Filter the entries beneath this task, copying only the lines that hold the word "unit".

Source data

________________________

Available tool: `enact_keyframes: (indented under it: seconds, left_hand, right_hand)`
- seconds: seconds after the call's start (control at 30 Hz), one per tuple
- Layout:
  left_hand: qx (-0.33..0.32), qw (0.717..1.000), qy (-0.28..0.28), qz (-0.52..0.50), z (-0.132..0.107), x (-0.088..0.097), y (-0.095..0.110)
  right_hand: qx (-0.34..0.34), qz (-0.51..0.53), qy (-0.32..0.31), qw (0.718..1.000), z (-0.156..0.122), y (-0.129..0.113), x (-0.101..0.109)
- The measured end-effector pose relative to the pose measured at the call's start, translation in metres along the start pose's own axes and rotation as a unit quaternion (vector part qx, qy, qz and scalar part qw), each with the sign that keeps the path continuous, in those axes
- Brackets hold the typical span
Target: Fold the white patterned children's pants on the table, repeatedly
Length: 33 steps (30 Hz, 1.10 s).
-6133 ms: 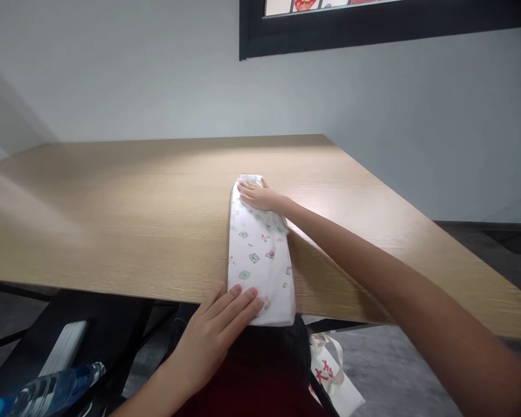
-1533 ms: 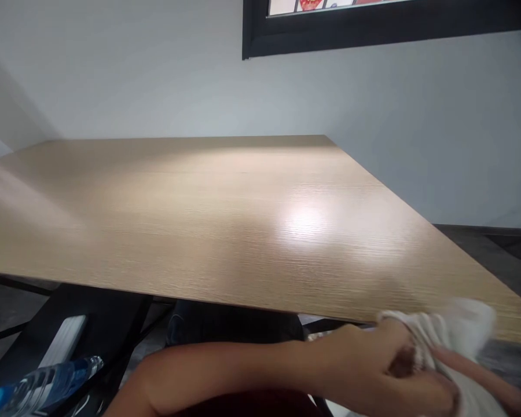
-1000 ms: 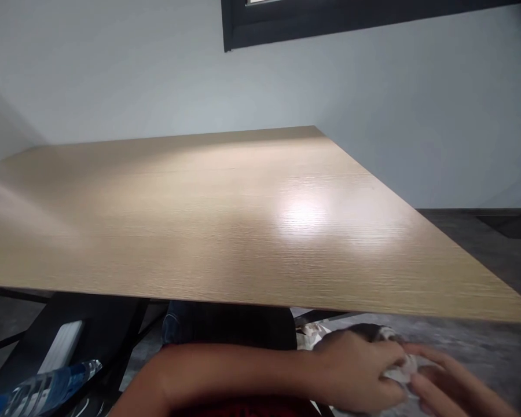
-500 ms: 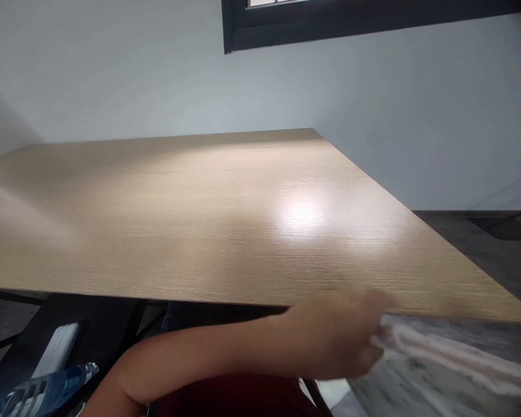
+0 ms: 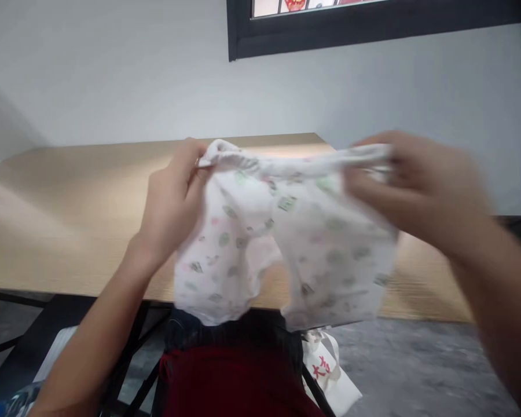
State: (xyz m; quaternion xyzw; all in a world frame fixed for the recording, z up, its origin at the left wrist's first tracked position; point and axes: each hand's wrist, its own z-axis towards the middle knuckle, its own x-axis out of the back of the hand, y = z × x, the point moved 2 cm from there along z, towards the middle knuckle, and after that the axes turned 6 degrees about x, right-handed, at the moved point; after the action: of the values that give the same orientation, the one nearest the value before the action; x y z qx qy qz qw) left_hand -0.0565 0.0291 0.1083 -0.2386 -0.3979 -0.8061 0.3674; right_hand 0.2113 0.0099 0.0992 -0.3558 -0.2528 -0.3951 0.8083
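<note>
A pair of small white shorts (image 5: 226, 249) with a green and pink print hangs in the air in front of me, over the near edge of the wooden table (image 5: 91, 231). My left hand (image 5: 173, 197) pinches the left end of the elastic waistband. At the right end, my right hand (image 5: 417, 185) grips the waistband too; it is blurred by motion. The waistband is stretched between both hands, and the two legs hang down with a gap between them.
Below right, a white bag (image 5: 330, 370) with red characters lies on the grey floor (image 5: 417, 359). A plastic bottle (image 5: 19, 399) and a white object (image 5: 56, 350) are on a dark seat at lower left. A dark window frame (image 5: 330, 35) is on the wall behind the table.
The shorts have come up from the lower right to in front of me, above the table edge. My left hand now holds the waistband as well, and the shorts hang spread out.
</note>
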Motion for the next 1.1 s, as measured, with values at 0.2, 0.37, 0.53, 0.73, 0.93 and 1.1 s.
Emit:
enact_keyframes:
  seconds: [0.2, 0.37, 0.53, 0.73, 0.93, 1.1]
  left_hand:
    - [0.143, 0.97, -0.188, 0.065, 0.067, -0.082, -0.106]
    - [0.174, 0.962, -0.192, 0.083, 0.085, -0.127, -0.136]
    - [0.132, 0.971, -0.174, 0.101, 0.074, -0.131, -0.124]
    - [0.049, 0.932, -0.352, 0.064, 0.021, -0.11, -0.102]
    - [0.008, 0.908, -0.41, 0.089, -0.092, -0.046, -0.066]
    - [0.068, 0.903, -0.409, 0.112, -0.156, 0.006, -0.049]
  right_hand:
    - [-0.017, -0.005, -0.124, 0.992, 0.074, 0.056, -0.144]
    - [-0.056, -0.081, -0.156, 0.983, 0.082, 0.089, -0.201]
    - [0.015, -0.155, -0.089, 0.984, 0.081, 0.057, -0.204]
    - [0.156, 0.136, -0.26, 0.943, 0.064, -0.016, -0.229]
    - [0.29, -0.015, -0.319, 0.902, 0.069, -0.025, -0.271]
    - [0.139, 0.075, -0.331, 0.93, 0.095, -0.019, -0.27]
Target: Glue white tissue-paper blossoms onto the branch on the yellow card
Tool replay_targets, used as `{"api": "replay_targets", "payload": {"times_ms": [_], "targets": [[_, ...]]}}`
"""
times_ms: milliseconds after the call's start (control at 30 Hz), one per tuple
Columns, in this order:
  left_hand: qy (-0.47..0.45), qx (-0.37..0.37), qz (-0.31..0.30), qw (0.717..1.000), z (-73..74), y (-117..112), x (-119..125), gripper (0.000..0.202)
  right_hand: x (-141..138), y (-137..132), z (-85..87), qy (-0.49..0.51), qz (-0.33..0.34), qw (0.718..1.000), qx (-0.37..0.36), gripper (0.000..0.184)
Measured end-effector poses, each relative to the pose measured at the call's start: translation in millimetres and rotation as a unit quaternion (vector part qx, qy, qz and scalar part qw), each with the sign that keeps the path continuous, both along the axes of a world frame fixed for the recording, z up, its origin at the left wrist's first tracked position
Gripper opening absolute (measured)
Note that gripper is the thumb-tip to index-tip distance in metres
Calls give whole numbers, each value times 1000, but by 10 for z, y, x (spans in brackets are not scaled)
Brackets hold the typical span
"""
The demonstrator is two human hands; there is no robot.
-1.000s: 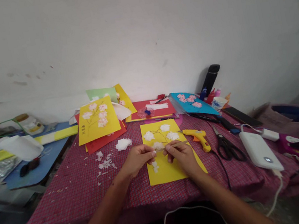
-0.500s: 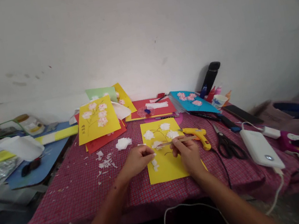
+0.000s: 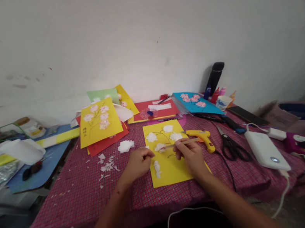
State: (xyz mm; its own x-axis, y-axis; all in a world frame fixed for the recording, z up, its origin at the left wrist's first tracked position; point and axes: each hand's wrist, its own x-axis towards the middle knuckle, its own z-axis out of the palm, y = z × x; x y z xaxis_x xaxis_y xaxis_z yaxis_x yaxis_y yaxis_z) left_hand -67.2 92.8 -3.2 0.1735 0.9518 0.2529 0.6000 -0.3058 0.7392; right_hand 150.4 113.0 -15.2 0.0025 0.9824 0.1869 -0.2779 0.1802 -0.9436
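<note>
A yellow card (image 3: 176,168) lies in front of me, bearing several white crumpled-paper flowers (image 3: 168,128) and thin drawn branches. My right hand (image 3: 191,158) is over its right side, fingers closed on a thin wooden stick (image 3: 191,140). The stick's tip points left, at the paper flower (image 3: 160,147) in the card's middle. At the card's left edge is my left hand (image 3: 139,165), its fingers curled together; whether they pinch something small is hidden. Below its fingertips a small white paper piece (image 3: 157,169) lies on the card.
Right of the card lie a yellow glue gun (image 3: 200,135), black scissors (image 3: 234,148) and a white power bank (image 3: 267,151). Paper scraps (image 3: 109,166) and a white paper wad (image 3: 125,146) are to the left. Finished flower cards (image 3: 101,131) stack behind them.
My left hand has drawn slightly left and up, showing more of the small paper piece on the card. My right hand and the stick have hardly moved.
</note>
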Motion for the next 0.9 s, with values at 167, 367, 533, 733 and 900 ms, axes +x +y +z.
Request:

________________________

YOUR SOLUTION -
- The measured end-effector pose relative to the pose measured at the call's start, translation in metres along the start pose's own axes and rotation as a unit quaternion (vector part qx, qy, qz and scalar part qw), each with the sign that keeps the path continuous, in those axes
Measured end-effector poses, each relative to the pose measured at the call's start: translation in millimetres and rotation as a unit quaternion (vector part qx, qy, qz and scalar part qw), each with the sign that keeps the path continuous, both along the axes of a world frame fixed for the recording, z up, its origin at the left wrist's first tracked position

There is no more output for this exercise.